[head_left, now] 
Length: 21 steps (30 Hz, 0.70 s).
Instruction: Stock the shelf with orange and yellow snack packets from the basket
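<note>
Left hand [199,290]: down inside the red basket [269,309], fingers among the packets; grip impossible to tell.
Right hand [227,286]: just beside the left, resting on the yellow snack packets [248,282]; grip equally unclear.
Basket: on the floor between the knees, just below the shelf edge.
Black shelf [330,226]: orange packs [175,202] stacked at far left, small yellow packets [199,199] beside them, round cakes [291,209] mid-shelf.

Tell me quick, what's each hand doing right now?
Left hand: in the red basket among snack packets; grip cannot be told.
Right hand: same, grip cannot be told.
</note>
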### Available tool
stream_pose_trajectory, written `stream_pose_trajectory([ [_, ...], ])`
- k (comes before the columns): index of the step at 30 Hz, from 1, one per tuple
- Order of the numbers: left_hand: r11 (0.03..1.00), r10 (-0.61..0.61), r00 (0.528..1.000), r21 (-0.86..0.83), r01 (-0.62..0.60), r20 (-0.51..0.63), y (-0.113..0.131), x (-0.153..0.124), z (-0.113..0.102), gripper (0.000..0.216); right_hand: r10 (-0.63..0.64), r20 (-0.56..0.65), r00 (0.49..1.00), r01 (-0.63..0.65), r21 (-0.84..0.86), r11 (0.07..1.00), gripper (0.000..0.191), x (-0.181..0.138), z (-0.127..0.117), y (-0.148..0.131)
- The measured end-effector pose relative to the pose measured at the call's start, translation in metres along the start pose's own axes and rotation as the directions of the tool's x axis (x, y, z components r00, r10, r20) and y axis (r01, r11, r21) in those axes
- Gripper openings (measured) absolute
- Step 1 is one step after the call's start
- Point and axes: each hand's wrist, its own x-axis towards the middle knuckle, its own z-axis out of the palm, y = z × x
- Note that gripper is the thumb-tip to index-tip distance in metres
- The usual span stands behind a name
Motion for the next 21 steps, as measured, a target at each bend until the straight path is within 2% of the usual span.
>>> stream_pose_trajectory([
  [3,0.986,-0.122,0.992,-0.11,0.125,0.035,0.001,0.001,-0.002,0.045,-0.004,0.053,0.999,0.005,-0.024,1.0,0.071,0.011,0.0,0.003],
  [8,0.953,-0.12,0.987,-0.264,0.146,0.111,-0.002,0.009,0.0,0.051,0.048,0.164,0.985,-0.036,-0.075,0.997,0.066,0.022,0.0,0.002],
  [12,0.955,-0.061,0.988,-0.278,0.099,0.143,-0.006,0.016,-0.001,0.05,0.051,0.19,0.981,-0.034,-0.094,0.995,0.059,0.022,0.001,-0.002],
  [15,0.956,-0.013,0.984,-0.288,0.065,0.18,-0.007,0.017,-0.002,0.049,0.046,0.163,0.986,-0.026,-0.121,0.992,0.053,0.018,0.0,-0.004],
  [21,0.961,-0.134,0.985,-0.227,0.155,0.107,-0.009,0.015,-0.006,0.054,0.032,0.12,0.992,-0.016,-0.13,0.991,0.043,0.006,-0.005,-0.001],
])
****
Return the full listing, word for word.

[head_left, now] 
Length: 21 steps (30 Hz, 0.70 s).
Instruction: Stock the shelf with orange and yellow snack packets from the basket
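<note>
Left hand [199,290]: down inside the red basket [269,309], fingers among the packets; grip impossible to tell.
Right hand [227,286]: just beside the left, resting on the yellow snack packets [248,282]; grip equally unclear.
Basket: on the floor between the knees, just below the shelf edge.
Black shelf [330,226]: orange packs [175,202] stacked at far left, small yellow packets [199,199] beside them, round cakes [291,209] mid-shelf.

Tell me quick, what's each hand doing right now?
Left hand: in the red basket among snack packets; grip cannot be told.
Right hand: same, grip cannot be told.
</note>
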### Available tool
stream_pose_trajectory, written `stream_pose_trajectory([ [_, ...], ])`
- k (comes before the columns): index of the step at 30 Hz, from 1, one per tuple
- Order of the numbers: left_hand: r11 (0.03..1.00), r10 (-0.61..0.61), r00 (0.528..1.000), r21 (-0.86..0.83), r01 (-0.62..0.60), r20 (-0.51..0.63), y (-0.113..0.131), x (-0.153..0.124), z (-0.113..0.102), gripper (0.000..0.216); right_hand: r10 (-0.63..0.64), r20 (-0.56..0.65), r00 (0.49..1.00), r01 (-0.63..0.65), r21 (-0.84..0.86), r11 (0.07..1.00), gripper (0.000..0.191), x (-0.181..0.138), z (-0.127..0.117), y (-0.148..0.131)
- The measured end-effector pose relative to the pose measured at the call's start, translation in metres along the start pose's own axes and rotation as the directions of the tool's x axis (x, y, z components r00, r10, r20) and y axis (r01, r11, r21) in those axes
- Gripper openings (measured) absolute
- Step 1 is one step after the call's start
- Point and axes: each hand's wrist, its own x-axis towards the middle knuckle, its own z-axis out of the palm, y = z × x
- Note that gripper is the thumb-tip to index-tip distance in metres
- The usual span stands behind a name
Motion for the next 21 steps, as measured, a target at each bend until the straight path is within 2% of the usual span.
>>> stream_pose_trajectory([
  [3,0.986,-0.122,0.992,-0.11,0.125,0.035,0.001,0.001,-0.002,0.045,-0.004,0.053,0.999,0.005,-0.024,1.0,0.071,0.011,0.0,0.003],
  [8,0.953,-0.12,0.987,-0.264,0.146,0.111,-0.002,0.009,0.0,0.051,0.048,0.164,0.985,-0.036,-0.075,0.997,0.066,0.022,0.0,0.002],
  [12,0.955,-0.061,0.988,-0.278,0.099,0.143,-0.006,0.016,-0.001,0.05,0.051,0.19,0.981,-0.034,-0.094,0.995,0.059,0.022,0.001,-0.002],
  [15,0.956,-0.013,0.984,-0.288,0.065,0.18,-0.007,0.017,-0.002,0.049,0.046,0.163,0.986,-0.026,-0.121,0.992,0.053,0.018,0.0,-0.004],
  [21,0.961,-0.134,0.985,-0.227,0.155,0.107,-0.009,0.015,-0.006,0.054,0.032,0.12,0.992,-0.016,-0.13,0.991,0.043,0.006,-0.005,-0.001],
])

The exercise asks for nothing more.